Whiplash is the action of a person’s head moving forward and back very quickly and is commonly associated with>car accidents. It can occur during any activity that involves a similar forceful movement such as a dive or a fall. Injury results when neck structures are ‘overstretched’- these include ligaments, discs, blood vessels, nerves, muscles and joints. More severe cases can involve broken bones.
The type of neck problems people experience after a whiplash injury> vary greatly and are collectively referred to as Whiplash Associated Disorders (WAD). These problems can range from mild neck stiffness to fracture/dislocation of the neck. Whiplash associated disorders include:
- neck stiffness
- neck pain
- pain in shoulders/arms/upper backheadaches
- double vision
- altered sensations in neck and arms
- weakness in neck and arms
WHAT THE LATEST RESEARCH SAYS ABOUT WAD
- Assuming serious injury such as neck fracture/dislocation has been ruled out a person with WAD can be rest assured that:
- The symptoms are a normal reaction to being hurt but there has been no serious damage. The muscles and joints have been affected but they have a natural ability to restore themselves which is helped by activity.
- Even though symptoms can persist for a while the acute pain will ease off in a few days or weeks, at least to a point where you can get on with your daily activities to some extent.
- Use simple painkillers to control your pain to help increase your activity levels.
- Avoiding daily activities slows recovery. Don’t stay in one position too long, move round before you stiffen up and keep moving!
- Gentle neck exercises are helpful.
- Try not to worry or be frightened of movement or pain. IN this case hurt is not the same as harm.
- Neck collars and rest are unhelpful.
HOW CAN PHYSIO HELP WAD?
Physiotherapy can help people with WAD provided they do not have the most severe WAD ie: fracture/dislocation of the neck for which urgent medical attention is required. Current research shows that people who carry on with their normal activities improve faster than those who limit their activities. Your physiotherapist can assist you in encouraging and promoting mobility in your neck.

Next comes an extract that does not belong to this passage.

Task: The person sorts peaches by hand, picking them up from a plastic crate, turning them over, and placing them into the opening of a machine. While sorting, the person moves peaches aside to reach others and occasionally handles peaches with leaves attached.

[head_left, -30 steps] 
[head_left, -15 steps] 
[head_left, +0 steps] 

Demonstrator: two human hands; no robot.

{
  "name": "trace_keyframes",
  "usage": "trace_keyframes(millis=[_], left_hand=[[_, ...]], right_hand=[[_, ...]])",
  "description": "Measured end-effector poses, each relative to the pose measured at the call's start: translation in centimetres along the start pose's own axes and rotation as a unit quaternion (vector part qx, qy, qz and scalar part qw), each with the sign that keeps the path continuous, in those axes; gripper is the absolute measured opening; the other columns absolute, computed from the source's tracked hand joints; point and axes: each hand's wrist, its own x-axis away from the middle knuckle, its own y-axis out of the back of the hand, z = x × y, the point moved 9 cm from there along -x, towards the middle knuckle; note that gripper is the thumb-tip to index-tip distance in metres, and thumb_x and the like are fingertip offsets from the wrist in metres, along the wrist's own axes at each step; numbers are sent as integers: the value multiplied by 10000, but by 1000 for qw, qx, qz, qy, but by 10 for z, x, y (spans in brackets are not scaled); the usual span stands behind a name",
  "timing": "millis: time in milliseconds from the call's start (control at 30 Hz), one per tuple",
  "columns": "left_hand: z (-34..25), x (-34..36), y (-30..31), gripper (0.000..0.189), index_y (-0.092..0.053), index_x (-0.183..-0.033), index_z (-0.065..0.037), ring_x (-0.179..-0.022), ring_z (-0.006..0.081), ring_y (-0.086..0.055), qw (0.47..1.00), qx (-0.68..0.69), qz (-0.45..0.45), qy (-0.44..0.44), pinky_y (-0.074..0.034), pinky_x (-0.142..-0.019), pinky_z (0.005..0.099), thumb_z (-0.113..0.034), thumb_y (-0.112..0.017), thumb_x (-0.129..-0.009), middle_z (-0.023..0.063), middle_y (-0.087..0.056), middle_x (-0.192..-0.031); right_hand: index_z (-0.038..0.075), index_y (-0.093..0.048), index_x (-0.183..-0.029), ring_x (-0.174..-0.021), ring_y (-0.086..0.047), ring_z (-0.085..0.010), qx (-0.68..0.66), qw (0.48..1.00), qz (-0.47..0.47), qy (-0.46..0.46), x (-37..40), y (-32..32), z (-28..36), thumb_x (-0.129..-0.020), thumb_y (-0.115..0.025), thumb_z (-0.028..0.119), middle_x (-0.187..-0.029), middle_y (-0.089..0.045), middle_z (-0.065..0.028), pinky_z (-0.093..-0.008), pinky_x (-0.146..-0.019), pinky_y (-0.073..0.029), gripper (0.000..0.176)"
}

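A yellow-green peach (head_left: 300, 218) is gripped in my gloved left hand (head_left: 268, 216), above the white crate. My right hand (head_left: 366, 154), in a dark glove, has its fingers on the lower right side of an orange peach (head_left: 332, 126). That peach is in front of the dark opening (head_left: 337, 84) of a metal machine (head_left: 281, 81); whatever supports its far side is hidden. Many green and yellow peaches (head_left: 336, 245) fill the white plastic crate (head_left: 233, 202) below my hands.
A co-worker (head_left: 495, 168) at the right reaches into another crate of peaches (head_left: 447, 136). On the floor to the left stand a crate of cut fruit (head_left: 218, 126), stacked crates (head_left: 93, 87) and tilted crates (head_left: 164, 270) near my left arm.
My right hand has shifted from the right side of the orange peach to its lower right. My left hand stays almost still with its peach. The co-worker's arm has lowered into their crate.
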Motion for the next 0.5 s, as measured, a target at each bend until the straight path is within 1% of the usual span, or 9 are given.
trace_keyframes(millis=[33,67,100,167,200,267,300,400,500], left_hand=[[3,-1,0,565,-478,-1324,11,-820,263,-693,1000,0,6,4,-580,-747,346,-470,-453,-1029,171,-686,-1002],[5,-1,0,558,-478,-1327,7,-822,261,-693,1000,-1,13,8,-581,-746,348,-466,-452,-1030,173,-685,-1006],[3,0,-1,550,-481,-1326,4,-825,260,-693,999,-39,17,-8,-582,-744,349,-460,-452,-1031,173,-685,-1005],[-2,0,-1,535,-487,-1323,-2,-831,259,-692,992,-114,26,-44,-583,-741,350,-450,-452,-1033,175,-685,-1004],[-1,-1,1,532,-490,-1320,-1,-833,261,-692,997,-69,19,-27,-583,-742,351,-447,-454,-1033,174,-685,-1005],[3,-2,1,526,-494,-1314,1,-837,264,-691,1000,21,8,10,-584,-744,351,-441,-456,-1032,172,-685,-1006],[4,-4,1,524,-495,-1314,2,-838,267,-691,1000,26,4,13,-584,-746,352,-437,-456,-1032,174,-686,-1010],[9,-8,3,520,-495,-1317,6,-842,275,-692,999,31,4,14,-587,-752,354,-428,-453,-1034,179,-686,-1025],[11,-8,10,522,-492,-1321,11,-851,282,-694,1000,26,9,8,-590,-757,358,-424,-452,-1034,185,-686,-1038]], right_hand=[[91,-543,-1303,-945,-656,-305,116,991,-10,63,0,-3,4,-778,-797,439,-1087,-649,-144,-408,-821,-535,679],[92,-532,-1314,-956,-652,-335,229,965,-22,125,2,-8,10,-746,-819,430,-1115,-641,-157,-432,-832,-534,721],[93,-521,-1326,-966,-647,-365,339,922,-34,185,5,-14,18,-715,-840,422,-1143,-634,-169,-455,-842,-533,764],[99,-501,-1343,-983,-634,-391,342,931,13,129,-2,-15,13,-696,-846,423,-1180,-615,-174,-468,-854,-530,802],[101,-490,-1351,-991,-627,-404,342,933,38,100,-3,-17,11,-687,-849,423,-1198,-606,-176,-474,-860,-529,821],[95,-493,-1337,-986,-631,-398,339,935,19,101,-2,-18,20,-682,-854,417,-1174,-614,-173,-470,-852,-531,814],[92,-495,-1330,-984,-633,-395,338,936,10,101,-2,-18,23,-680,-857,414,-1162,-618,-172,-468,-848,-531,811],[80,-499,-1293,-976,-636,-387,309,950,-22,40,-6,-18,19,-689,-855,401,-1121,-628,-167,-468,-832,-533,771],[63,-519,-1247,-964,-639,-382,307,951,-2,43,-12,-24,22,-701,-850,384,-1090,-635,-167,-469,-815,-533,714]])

Working on mobility decreases the chances of the problem persisting into the long-term. Physiotherapy can help you achieve this by prescribing you with appropriate exercises and progressing these as you improve. Manual techniques may also be used in the early stages to help with mobility of your neck . Your physiotherapist will also advise you about posture as this also plays a role in the path to recovery. WADs are best treated with gentle movement as soon as possible – physiotherapists being movement specialists are here to help you get better as quickly as possible!